** EXERCISE PROMPT **
Check the listing that follows and work out how many lines include "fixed". The reply is that number alone.

▶

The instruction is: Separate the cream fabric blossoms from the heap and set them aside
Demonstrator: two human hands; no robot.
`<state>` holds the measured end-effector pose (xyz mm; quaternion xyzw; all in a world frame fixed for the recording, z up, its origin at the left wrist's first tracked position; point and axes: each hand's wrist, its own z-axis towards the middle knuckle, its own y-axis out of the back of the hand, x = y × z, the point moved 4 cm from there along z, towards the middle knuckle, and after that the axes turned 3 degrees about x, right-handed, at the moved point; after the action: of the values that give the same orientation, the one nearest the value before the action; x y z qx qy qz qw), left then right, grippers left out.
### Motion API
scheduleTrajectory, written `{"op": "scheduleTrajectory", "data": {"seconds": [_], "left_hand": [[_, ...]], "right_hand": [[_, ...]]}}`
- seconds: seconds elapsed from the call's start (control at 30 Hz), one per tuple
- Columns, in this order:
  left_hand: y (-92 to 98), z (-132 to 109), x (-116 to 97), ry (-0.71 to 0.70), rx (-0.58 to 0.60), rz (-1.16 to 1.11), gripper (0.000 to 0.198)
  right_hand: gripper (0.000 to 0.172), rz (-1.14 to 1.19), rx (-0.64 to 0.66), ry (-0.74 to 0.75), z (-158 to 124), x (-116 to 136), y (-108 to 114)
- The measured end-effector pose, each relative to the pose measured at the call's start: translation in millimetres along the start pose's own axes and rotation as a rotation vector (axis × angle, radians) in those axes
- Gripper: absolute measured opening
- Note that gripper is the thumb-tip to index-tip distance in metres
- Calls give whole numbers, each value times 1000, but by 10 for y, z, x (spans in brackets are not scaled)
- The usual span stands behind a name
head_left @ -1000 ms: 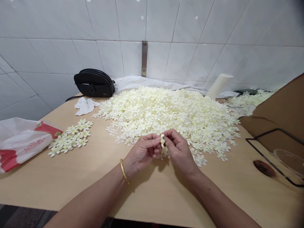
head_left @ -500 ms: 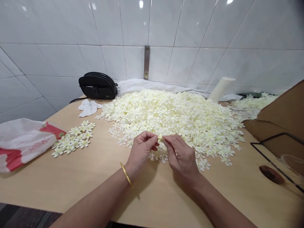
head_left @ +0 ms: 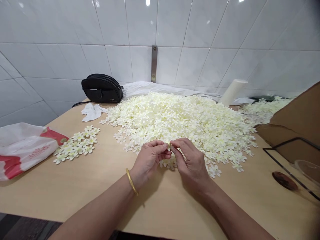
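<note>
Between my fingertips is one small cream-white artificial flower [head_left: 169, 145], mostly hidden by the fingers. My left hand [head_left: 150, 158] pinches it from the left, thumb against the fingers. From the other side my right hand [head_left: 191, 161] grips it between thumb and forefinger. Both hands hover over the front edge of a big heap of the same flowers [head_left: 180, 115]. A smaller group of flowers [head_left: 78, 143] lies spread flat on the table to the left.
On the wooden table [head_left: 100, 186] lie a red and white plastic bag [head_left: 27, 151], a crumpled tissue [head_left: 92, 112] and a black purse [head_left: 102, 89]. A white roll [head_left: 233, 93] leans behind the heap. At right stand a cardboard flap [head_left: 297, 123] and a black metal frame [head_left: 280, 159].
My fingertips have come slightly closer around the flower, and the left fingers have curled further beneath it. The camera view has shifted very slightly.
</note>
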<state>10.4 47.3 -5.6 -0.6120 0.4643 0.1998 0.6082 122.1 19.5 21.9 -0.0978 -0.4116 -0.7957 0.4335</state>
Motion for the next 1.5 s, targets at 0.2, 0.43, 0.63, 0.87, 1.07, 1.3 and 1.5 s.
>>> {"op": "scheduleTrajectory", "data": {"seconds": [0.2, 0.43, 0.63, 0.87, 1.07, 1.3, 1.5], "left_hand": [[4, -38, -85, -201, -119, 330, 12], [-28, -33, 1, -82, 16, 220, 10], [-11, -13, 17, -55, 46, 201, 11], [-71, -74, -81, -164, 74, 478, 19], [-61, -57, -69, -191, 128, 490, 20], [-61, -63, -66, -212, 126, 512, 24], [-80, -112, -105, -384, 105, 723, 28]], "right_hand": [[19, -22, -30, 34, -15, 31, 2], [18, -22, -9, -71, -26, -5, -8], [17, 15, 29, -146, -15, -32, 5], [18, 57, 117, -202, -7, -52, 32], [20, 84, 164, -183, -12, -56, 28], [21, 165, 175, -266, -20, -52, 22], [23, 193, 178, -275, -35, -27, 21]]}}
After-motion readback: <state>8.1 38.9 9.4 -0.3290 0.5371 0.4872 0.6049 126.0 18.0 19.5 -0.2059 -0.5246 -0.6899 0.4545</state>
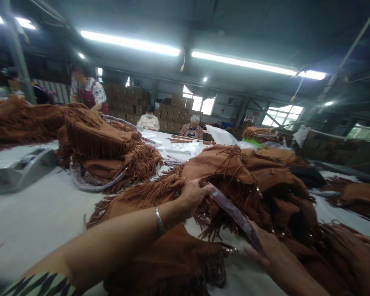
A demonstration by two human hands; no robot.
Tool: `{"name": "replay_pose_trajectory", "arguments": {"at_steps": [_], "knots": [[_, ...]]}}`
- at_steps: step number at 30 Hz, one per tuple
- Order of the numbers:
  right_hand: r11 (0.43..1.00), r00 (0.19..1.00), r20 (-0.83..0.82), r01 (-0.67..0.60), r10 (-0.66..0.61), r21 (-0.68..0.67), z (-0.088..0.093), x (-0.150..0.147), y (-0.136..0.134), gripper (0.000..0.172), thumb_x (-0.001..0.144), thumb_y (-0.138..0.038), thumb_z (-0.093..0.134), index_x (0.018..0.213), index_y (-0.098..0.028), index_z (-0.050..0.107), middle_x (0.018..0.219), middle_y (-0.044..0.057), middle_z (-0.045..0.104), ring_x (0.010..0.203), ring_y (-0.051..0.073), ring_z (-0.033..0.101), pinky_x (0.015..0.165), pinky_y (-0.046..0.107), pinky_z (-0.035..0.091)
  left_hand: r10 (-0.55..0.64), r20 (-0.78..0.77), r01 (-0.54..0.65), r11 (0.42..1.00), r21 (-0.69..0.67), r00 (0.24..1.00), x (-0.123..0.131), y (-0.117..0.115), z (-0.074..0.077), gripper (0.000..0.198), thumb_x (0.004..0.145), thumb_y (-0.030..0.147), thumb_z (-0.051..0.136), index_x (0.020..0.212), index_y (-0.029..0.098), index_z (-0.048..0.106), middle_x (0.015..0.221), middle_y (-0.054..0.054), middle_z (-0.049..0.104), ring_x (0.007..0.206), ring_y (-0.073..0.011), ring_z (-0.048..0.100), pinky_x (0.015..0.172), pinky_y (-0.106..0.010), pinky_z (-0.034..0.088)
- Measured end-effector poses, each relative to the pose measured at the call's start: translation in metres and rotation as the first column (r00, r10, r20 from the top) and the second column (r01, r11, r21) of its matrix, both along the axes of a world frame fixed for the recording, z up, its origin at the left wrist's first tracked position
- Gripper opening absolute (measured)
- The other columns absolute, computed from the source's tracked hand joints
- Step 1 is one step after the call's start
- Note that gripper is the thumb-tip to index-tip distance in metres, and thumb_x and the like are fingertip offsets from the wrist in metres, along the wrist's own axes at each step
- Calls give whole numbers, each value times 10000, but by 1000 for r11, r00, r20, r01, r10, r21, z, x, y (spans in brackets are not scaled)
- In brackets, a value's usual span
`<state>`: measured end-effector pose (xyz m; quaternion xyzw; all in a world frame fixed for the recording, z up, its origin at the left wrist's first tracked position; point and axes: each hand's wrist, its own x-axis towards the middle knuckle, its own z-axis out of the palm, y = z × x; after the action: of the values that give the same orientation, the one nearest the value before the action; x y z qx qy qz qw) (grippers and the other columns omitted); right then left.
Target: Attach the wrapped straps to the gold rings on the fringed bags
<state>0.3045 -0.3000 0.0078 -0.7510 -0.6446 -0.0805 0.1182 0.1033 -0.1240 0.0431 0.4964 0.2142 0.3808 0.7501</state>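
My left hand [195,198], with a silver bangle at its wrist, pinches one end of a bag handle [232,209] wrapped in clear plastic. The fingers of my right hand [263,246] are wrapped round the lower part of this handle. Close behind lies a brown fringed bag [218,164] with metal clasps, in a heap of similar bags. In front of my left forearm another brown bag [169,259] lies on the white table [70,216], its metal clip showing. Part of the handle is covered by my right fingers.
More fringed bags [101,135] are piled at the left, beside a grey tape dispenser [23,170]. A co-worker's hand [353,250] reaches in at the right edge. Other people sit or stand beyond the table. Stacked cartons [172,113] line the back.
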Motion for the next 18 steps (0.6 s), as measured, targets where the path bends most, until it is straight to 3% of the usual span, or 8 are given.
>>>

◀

** YOUR SOLUTION **
3